- The problem -
Keep every line of the data below that has the string "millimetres" and present those lines.

- Data excerpts -
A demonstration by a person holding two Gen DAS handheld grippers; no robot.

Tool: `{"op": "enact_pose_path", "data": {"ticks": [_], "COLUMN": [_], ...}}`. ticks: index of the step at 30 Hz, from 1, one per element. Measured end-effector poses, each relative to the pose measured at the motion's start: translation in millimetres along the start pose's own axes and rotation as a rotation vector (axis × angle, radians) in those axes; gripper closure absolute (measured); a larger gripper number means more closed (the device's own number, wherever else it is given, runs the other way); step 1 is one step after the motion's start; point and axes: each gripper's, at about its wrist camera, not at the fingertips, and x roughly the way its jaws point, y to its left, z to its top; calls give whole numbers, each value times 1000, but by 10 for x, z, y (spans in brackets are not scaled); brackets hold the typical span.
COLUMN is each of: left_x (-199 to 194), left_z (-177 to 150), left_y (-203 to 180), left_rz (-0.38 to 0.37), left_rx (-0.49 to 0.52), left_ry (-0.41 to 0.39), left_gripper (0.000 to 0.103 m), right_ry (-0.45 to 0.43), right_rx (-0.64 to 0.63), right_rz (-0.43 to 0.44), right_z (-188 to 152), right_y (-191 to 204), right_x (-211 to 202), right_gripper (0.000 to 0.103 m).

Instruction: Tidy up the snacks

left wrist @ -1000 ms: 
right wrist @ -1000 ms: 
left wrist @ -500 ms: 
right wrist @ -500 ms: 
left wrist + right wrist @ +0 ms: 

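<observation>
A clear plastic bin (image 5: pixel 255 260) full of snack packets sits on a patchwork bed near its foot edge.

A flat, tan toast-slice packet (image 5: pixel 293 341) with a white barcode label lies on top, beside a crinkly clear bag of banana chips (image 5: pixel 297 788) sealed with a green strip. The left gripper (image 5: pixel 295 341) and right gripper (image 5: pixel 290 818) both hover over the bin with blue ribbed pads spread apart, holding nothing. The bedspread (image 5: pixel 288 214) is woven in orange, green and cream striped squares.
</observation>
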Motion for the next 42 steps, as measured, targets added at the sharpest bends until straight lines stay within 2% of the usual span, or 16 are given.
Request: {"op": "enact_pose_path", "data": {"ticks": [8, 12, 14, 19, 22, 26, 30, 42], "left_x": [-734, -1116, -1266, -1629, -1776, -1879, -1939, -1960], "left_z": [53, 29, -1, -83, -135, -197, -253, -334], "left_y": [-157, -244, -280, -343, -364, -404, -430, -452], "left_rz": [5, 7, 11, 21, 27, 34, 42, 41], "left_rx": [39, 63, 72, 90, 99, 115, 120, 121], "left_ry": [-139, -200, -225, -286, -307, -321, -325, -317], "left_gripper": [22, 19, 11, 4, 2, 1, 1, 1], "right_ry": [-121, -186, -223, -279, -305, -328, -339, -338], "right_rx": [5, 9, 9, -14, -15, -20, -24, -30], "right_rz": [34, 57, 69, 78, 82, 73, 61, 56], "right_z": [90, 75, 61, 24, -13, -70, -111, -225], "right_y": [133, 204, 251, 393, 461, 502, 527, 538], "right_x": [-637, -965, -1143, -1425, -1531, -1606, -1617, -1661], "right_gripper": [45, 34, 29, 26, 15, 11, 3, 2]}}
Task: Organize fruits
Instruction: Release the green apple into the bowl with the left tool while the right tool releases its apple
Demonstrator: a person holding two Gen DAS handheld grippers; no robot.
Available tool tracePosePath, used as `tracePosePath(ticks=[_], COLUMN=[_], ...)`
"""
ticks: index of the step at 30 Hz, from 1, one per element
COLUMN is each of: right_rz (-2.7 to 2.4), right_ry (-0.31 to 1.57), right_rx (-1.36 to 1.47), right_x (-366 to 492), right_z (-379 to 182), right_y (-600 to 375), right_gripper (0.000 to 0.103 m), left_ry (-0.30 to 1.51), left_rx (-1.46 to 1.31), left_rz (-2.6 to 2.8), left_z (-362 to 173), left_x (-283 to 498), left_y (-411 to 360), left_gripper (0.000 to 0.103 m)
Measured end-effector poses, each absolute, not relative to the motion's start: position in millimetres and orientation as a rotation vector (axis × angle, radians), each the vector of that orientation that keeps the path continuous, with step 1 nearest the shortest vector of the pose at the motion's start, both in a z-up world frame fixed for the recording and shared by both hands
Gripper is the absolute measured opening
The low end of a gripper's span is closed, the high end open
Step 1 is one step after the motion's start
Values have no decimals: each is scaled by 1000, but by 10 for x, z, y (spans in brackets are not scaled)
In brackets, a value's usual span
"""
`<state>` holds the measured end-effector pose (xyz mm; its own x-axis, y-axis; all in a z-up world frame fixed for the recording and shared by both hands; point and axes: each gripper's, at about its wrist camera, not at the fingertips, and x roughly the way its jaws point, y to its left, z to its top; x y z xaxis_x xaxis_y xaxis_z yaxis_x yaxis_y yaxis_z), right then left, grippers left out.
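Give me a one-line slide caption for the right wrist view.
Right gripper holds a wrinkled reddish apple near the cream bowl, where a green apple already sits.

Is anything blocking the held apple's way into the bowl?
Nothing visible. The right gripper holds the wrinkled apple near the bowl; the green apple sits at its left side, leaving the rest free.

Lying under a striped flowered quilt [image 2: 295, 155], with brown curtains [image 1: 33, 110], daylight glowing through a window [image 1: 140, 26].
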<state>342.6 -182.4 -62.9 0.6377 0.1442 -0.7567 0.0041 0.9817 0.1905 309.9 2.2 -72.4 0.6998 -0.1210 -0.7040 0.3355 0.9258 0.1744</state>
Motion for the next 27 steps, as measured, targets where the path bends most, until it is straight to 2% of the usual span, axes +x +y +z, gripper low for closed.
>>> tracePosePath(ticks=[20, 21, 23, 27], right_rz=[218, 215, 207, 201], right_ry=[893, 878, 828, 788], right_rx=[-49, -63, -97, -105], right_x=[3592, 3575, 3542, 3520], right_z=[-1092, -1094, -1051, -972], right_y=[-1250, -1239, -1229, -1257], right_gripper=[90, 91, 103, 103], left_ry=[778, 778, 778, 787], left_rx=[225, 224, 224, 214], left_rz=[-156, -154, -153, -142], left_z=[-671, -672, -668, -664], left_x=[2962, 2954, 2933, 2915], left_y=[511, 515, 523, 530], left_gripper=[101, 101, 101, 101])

- Response -
Tool: `{"op": "enact_pose_path", "data": {"ticks": [_], "COLUMN": [_], ...}}`. ticks: index of the step at 30 Hz, from 1, one per element. Measured end-effector poses, each relative to the pose measured at the motion's start: translation in millimetres along the start pose's own axes and rotation as a rotation vector (axis × angle, radians) in those axes; gripper closure absolute (measured); a larger gripper number means more closed (the device's own number, wherever else it is given, runs the other way); step 1 is one step after the motion's start; point and axes: each gripper's, at about its wrist camera, not at the fingertips, and x roughly the way its jaws point, y to its left, z to its top; calls give whole numbers, each value times 1000, but by 10 for x, z, y (spans in brackets are not scaled); brackets hold the typical span.
Measured end-effector poses, each absolute, not relative to the motion's start: position in millimetres and orientation as a rotation vector (axis × angle, radians), each the vector of that orientation that keeps the path continuous, with step 1 nearest the shortest vector of the pose at the motion's start, both in a z-up world frame fixed for the recording and shared by both hands

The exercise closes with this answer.